His baserunning was legendary in other ways as well. He may have been the first player to perfect the take-out hard slide at second base to break up a double play. Many people at the time thought it was a dirty play, but of course now it has become an accepted part of baseball. And while he certainly didn't invent sliding itself, he almost certainly did invent the "hook slide," which was called the Kelly slide for a long time. And one day in Detroit, he faked an injury after sliding into third base on a double by Ned Williamson. When Williamson came over to look at Kelly's health, Kelly whispered his plan into Williamson's ear. On the next pitch, Kelly and Williamson started on a double steal of third and home. While the Detroit catcher stood at the plate waiting to tag Kelly out, Kelly stopped dead in his tracks just out of the reach of the catcher. As the catcher moved to tag Kelly out, Williamson slid under Kelly's legs for the winning run. Of course, today Williamson would have been called out for passing the runner in front of him, but in the 1880s, Kelly got away with it.
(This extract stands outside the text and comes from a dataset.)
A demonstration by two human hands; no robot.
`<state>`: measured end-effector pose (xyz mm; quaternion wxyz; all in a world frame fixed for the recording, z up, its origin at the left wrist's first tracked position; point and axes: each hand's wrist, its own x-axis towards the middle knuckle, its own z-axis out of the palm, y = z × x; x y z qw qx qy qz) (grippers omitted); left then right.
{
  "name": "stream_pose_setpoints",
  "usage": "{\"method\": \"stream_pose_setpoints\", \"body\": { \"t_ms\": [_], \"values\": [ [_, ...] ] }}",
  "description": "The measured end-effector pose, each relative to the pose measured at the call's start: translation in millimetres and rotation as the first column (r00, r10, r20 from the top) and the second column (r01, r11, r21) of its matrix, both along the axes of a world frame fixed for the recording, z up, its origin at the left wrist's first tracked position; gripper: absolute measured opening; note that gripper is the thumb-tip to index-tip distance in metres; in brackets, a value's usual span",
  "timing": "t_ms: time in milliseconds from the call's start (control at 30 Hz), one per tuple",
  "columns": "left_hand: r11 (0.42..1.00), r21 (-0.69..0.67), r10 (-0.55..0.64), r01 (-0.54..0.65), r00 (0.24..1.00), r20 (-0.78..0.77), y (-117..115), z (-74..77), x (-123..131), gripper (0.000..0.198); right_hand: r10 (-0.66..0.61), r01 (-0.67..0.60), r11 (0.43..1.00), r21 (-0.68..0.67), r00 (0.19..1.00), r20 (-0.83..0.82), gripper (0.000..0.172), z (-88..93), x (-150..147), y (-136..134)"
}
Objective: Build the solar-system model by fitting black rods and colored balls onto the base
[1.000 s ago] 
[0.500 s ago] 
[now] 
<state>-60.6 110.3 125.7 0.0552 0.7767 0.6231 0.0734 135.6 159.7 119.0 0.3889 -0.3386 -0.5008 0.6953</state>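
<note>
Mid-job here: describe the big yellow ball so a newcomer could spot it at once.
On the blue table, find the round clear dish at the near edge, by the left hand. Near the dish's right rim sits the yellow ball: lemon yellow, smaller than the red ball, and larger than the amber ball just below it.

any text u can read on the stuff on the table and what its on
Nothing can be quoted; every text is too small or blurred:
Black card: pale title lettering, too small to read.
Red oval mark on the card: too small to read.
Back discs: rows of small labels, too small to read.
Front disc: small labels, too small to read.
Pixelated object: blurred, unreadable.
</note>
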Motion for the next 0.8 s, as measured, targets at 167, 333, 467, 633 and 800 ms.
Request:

Kelly was legendary for trying to subvert the rules like that. As an infielder, he would occasionally intentionally trip baserunners. Playing right field one day in an extra-inning game with darkness approaching, he made a spectacular grab of a line shot over his head. When the umpire called the game on account of darkness, Kelly was asked by his teammates how far that ball had traveled. "How would I know?" Kelly answered. That ball was three feet over my head." Kelly had pulled a spare ball out of his uniform and only pretended to make the catch. Later, as the captain in Boston, Kelly took advantage of a loophole in the rules that permitted a captain to make a substitution at any time by informing the umpire. When a foul ball was hit towards the Boston bench, Kelly shouted "Kelly now catching for Boston" and grabbed the foul pop for the final out.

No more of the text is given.